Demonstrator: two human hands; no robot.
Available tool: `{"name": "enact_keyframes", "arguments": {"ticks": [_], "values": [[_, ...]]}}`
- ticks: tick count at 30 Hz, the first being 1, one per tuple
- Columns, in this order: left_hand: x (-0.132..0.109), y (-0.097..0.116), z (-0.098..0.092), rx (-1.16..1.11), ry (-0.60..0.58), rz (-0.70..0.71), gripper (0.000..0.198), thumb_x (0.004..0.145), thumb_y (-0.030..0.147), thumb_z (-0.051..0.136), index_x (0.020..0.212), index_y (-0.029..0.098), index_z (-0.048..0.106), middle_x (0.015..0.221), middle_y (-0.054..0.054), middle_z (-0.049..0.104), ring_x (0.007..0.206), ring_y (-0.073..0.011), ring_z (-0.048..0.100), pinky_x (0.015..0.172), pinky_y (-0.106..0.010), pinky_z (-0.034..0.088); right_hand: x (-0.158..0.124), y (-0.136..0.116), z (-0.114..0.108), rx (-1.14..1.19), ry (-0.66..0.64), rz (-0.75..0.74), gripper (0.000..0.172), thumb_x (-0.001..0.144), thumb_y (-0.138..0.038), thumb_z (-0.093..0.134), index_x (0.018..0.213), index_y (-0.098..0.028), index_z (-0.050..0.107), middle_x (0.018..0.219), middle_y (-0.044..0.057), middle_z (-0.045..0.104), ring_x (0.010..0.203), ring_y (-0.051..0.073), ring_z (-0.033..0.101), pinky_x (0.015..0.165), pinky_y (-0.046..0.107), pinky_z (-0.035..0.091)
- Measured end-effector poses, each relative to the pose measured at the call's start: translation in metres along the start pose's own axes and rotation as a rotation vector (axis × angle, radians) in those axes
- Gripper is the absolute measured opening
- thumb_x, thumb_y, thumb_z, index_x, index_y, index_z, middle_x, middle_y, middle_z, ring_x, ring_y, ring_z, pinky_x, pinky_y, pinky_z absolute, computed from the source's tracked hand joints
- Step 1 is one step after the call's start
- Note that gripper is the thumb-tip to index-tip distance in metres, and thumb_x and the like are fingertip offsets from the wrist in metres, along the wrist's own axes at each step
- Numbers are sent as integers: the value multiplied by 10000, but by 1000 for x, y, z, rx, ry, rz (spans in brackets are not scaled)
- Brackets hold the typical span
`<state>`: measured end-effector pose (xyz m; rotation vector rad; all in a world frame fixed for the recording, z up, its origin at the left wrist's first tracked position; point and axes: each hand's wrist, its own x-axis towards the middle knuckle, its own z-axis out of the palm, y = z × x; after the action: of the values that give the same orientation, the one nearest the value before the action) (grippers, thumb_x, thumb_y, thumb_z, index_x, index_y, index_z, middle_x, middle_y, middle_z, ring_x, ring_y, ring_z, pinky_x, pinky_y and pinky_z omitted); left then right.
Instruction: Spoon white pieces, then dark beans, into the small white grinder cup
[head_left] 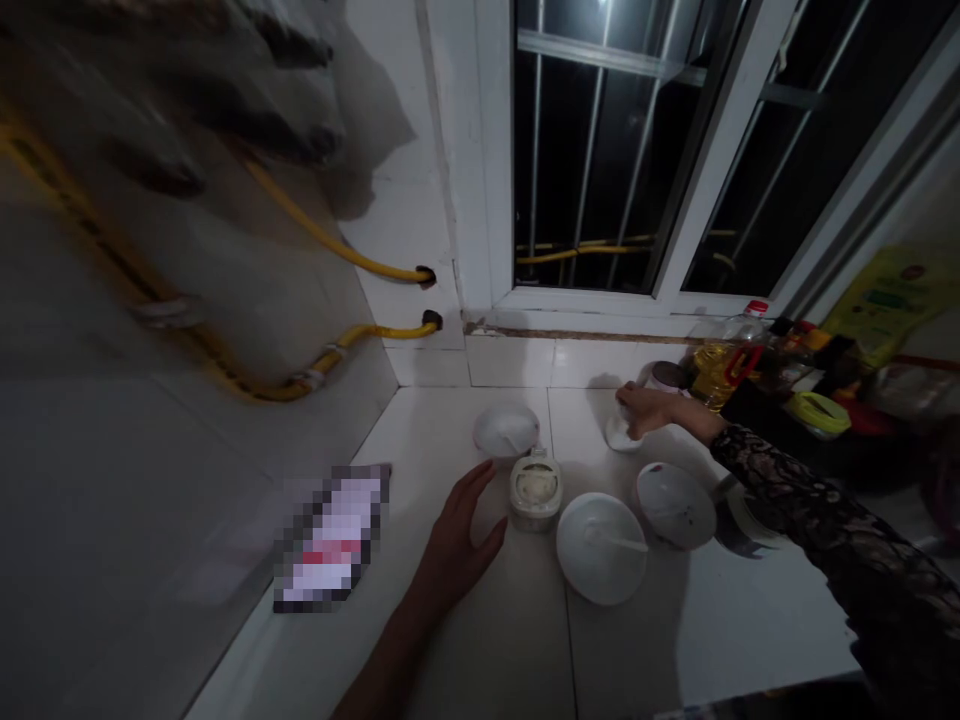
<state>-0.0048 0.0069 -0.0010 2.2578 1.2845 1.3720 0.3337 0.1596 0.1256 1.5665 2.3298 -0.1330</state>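
My left hand [463, 535] is open over the white tiled counter, thumb and fingers apart and holding nothing. Just right of its fingertips stands a squat clear jar with a cream lid [536, 488]. Farther back, my right hand [646, 410] is closed at the top of a small white container [621, 435], whose exact kind is hard to make out in the dim light. Between and in front of the hands are a white bowl [499, 425] with a spoon, a second bowl [585, 580] also holding a white spoon, and a third bowl [675, 480] with small dark marks inside.
A bottle of yellow oil [709, 370] and other bottles stand at the back right, near a tub with a yellow-green lid [819, 412]. A blurred-out lit rectangle [334, 540] leans by the left wall. Yellow hose [262, 390] runs along that wall; a barred window [600, 150] is behind.
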Motion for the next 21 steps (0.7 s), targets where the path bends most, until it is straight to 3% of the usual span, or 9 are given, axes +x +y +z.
{"name": "enact_keyframes", "arguments": {"ticks": [6,11,14,17,18,19,21], "values": [[1,3,-2,14,-6,0,588,878,221,555,1420,289,338,1392,-112,487,1253,-280,537,980,-477,533,-28,26,7,-6,4,110,578,564,-202,754,1105,-133,564,1192,153,554,965,290,621,715,332,494],[1,3,-2,1,-3,16,603,874,218,562,1425,300,333,1397,-109,482,1260,-282,529,979,-480,535,-36,35,13,73,50,136,587,606,-218,770,1156,-105,598,1228,196,567,1055,330,611,824,376,503],[1,3,-3,-2,-8,0,611,868,215,566,1428,295,336,1398,-107,488,1258,-279,534,986,-474,531,-37,37,6,177,101,125,713,591,-258,817,1251,-133,576,1290,202,559,1208,378,537,938,455,474],[2,4,-4,-4,-7,-9,605,866,220,569,1424,289,344,1402,-107,489,1259,-276,535,988,-467,531,-29,25,-10,417,215,83,862,589,-279,854,1355,-106,496,1429,249,443,1342,398,412,1055,478,390],[2,4,-4,-3,-6,-7,601,866,223,569,1421,288,347,1403,-107,489,1262,-276,533,987,-466,531,-23,15,-15,460,224,69,841,655,-313,821,1388,-121,457,1472,235,399,1329,370,440,1054,458,399],[2,4,-4,-1,-6,-7,598,867,224,566,1420,288,348,1406,-106,487,1267,-276,529,988,-468,530,-16,3,-19,515,214,64,750,748,-342,759,1398,-142,442,1487,217,389,1278,331,506,1032,428,428],[1,4,-4,-2,-15,-11,604,865,224,564,1423,286,344,1411,-107,483,1277,-279,518,992,-474,526,3,-28,-21,623,151,64,503,875,-357,639,1317,-153,513,1384,182,522,1097,252,645,930,354,505]]}}
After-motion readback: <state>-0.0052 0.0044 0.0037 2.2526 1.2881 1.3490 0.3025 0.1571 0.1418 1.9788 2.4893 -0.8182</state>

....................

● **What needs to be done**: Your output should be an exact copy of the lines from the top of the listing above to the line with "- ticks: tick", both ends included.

● **Result below**:
Demonstrator: two human hands; no robot.
Available tool: `{"name": "enact_keyframes", "arguments": {"ticks": [_], "values": [[_, ...]]}}`
- ticks: tick count at 30 Hz, the first being 1, one per tuple

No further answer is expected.